Source code in src/simnetpy/datasets/distributions.py
def cluster_centers(n, d, lower=1, higher=2, rng=None, init=None):
    """Sample n point in d-dimensional space. Points will be between
    (lower, ~2*higher) distance from all other points. Initial center will be (0,0, ..,0)
    unless otherwise specified. Sampling done sequentially with next center proposed,
    rejected if too close to all others and resampled until accepted.
    If sampling large number of points & time taken is large increase size of higher.

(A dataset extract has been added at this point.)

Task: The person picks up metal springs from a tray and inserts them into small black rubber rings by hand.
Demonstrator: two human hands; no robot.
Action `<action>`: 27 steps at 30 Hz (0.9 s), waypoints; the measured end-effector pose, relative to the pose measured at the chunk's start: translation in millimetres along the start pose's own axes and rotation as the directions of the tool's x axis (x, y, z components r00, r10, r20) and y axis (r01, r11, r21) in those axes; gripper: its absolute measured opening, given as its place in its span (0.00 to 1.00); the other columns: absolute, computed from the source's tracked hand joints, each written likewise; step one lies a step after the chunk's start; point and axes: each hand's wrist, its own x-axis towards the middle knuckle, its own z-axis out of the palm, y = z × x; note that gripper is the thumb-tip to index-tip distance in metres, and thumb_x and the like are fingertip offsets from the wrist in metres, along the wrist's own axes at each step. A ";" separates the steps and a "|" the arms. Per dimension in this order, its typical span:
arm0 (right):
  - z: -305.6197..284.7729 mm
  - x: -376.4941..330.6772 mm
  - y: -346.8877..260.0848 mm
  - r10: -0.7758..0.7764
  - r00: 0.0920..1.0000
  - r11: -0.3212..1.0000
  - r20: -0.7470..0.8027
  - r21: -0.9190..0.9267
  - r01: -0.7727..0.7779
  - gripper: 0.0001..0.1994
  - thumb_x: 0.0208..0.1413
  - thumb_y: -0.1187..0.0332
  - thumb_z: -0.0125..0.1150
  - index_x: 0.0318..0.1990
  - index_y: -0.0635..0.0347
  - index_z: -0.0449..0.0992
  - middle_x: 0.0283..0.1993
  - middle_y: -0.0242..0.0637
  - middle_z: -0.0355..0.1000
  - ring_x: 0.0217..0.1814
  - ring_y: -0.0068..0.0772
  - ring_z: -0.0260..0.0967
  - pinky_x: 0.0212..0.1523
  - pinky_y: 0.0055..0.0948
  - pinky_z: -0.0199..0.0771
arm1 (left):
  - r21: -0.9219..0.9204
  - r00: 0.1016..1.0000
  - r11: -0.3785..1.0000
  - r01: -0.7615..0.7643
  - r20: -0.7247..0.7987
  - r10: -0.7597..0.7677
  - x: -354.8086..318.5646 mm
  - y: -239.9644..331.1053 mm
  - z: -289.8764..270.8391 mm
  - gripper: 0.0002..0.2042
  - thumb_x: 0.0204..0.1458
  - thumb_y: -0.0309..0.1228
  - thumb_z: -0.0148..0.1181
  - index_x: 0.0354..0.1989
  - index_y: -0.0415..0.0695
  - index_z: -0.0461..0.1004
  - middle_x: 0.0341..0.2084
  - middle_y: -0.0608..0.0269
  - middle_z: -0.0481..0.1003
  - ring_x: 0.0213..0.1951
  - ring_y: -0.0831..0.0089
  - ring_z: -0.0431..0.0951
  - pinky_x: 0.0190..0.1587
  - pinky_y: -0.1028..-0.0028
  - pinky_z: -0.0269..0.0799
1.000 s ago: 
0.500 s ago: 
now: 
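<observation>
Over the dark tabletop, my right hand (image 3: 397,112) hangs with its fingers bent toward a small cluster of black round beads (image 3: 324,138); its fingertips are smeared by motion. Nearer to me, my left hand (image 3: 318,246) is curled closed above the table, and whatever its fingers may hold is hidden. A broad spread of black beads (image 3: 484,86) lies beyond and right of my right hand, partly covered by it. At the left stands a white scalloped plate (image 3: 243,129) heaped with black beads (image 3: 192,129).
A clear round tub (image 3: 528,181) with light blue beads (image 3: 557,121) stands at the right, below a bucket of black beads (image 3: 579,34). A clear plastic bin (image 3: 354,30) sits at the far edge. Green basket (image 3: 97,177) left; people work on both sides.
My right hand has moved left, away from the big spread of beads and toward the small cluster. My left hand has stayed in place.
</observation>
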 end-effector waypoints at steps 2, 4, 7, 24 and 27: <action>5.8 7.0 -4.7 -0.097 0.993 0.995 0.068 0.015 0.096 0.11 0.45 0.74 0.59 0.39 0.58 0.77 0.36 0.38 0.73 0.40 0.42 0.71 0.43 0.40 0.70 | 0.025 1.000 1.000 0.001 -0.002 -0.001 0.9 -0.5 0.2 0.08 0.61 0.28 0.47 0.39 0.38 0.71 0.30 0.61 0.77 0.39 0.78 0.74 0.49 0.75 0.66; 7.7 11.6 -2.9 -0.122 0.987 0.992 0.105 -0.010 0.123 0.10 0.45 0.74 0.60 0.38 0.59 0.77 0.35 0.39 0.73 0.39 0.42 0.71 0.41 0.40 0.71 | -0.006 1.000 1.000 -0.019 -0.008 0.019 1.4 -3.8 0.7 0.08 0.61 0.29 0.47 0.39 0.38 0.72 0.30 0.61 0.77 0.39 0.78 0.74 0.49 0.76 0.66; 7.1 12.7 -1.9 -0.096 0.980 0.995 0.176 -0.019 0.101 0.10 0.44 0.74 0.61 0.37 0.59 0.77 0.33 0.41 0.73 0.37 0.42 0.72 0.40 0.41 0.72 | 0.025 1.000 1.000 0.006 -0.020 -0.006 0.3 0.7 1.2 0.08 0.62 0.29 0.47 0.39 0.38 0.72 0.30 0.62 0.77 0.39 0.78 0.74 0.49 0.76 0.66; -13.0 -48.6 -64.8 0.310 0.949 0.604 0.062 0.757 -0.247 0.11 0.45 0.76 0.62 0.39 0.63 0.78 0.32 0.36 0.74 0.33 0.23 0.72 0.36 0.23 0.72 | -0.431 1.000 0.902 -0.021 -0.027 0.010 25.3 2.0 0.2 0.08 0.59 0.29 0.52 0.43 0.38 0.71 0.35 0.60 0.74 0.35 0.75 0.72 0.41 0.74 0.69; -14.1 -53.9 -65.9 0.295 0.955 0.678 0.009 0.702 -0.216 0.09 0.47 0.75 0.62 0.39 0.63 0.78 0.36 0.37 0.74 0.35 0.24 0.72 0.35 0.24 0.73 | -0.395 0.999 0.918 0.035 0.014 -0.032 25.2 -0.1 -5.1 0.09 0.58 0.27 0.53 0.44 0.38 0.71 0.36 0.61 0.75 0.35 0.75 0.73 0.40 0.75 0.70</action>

    Note: 2*higher is not actual distance upper bound. higher controls size of box around previous center
    that we sample a proposal point. Each center sampled from box with sides of size 2*higher.
    Args:
        n (int): number of points to generate
        d (int): number of dimensions
        lower (float, optional): Lower bound of distances to accept. All points will be
                            at least lower away from each other. Defaults to 1.
        higher (float, optional): Size of box around previous center to sample from. Defaults to 2.
        rng (np.random.default_rng, optional): user seeded random number generator. Defaults to None.
        init (np.ndarray, optional): Location of first sample. Defaults to None. Note points are shuffled
        but if none at least one will be the origin (0,0,...,0).

    Returns:
        list: n randomly sampled points in d-dimensional space all at least lower away from each other.
    """
    if rng is None:
        rng = np.random.default_rng()

    if init is None:
        init = np.zeros(d)
    centers = []
    x = init + uniform_sampler(d, std=higher, rng=rng)
    centers.append(x)

    while len(centers) < n:
        # sample point in random direction
        x = uniform_sampler(d, std=higher, rng=rng)

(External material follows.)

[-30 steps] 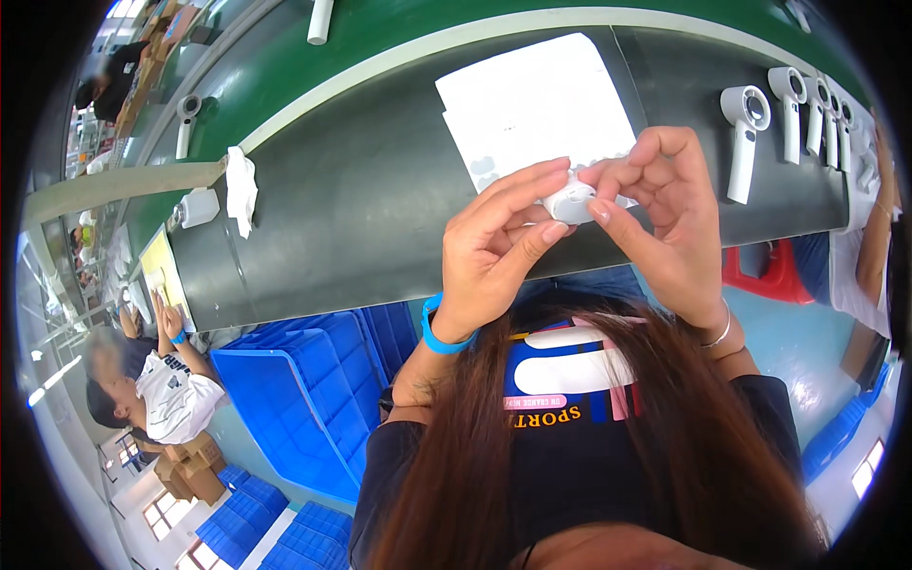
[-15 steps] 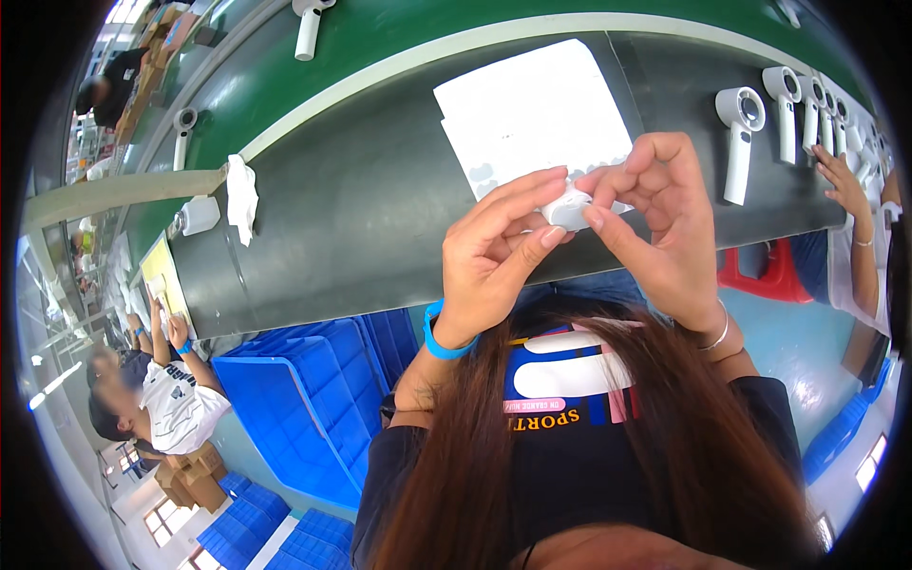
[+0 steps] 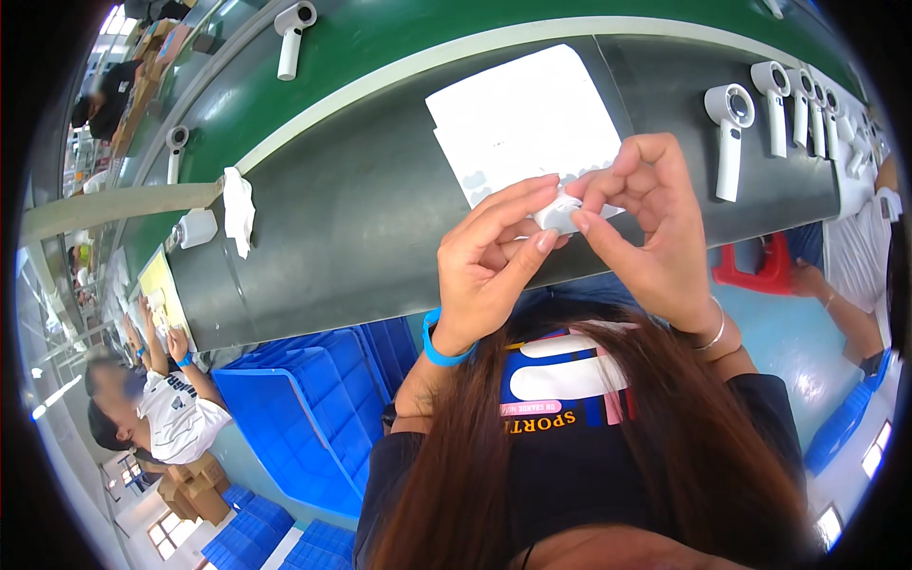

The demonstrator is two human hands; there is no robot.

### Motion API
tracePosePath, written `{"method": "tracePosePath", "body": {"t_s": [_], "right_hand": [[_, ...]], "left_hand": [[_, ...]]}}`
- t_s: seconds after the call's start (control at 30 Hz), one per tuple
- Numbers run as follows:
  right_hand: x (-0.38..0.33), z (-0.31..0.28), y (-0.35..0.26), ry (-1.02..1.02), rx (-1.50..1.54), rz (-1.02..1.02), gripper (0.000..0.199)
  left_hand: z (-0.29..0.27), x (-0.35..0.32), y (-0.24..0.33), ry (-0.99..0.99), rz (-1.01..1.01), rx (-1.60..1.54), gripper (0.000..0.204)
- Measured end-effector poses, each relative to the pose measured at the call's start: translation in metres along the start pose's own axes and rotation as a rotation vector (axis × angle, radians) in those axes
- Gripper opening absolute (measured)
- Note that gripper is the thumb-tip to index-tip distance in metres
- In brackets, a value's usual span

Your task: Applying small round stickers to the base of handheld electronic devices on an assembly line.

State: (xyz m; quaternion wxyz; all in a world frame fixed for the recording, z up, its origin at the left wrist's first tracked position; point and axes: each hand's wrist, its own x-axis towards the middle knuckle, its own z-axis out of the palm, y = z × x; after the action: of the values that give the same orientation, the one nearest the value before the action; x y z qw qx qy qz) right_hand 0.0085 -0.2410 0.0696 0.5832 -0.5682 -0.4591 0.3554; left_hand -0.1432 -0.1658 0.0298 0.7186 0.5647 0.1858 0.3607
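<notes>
Above the dark worktable, I hold a small white rounded piece (image 3: 558, 215) between both hands; its exact kind I cannot make out. My left hand (image 3: 486, 256), with a blue band at the wrist, grips it between thumb and fingers from the left. Thumb and index finger of my right hand (image 3: 654, 228) pinch at its upper right side, the other fingers curled. Partly hidden behind my fingers lies a white sheet (image 3: 522, 123) with grey blotches along its near edge.
White handheld fans (image 3: 730, 142) lie in a row at the right; another fan (image 3: 290, 40) rides the green belt (image 3: 399, 38). A crumpled white cloth (image 3: 237, 211) lies left, near a beam (image 3: 123, 207). Blue crates (image 3: 294, 399) and a red stool (image 3: 760, 271) stand below. Co-workers sit both sides.
The fans on the green belt have shifted left and nearer. The right co-worker's hand has left the fans and is now by the red stool. My hands keep their grip, fingers slightly shifted.
</notes>
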Motion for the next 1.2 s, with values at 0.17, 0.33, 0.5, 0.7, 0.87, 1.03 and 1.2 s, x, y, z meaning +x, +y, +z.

        # find random center and move away in direction x
        i = rng.integers(0, len(centers))
        x = centers[i] + x

        carray = np.array(centers)
        dist = np.linalg.norm(carray - x, axis=1, ord=2)

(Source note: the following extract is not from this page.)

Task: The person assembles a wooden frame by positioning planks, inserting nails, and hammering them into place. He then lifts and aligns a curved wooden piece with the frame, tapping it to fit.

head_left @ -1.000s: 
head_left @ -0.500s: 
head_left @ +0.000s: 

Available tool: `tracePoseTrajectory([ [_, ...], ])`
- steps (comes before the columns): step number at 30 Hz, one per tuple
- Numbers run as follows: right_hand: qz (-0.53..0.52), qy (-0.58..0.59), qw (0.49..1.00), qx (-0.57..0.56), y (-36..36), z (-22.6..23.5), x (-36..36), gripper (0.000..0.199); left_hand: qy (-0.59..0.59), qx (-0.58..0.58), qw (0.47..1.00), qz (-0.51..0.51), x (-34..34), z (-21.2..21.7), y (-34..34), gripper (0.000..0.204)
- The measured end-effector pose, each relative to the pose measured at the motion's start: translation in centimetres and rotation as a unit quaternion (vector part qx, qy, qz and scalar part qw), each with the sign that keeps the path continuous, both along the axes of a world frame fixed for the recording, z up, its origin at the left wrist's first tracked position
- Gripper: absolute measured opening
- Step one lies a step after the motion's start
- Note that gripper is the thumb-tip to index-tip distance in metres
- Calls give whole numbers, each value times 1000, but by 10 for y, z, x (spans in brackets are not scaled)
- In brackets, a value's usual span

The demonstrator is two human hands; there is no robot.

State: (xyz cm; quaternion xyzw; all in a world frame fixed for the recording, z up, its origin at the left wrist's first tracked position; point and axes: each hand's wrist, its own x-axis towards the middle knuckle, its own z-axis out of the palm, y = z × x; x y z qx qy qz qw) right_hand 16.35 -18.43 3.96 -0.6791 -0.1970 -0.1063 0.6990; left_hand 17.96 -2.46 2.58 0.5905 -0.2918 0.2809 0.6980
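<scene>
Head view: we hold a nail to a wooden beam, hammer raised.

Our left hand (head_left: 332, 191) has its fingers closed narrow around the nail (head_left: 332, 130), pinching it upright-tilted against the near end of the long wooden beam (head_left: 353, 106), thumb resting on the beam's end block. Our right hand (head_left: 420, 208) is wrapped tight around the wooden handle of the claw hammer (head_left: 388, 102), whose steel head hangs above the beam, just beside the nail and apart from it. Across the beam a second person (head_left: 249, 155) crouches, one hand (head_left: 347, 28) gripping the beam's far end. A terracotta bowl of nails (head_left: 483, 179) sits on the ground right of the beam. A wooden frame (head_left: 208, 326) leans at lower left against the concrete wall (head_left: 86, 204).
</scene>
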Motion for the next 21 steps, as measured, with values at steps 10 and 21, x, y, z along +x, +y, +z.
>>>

        if np.all(dist > lower):
            centers.append(x)
    rng.shuffle(centers)  # shuffle so first cluster is not necessarily close to init
    return centers

mixed_categorical_clusters(N, d, nclusters=3, sizes='equal', alpha=5, beta=1, nlevels=5, return_skew_factors=True, rng=None)

alpha and beta control shape of skew factor distribution higher max(abs(a,b))>1 -> less flat more peaked distribution a skewed below 0.5 a>b -> skewed above 0.5 so 5,1 means on average skew passed to ordinal feature generator will be centered on a/a+b~0.83 and 1,5 means average skew will be ~0.16 lower average skew means noisier data and harder clustering problem

Source code in src/simnetpy/datasets/distributions.py
def mixed_categorical_clusters(
    N,
    d,
    nclusters=3,
    sizes="equal",
    alpha=5,
    beta=1,
    nlevels=5,
    return_skew_factors=True,
    rng=None,
):
    """alpha and beta control shape of skew factor distribution
    higher max(abs(a,b))>1 -> less flat more peaked distribution
    a<b -> skewed below 0.5
    a>b -> skewed above 0.5
    so 5,1 means on average skew passed to ordinal feature generator will be centered on a/a+b~0.83
    and 1,5 means average skew will be ~0.16
    lower average skew means noisier data and harder clustering problem

    """

    if rng is None:
        rng = np.random.default_rng()

    if isinstance(sizes, str):
        assert sizes.lower() in [
            "equal",
            "random",
            "roughly_equal",
        ], "if specifying method sizes must be one of [equal, random, roughly_equal]"
        sizes = split_data_into_clusters(N, nclusters, method=sizes)
    elif sizes is None:
        sizes = split_data_into_clusters(N, nclusters, method="equal")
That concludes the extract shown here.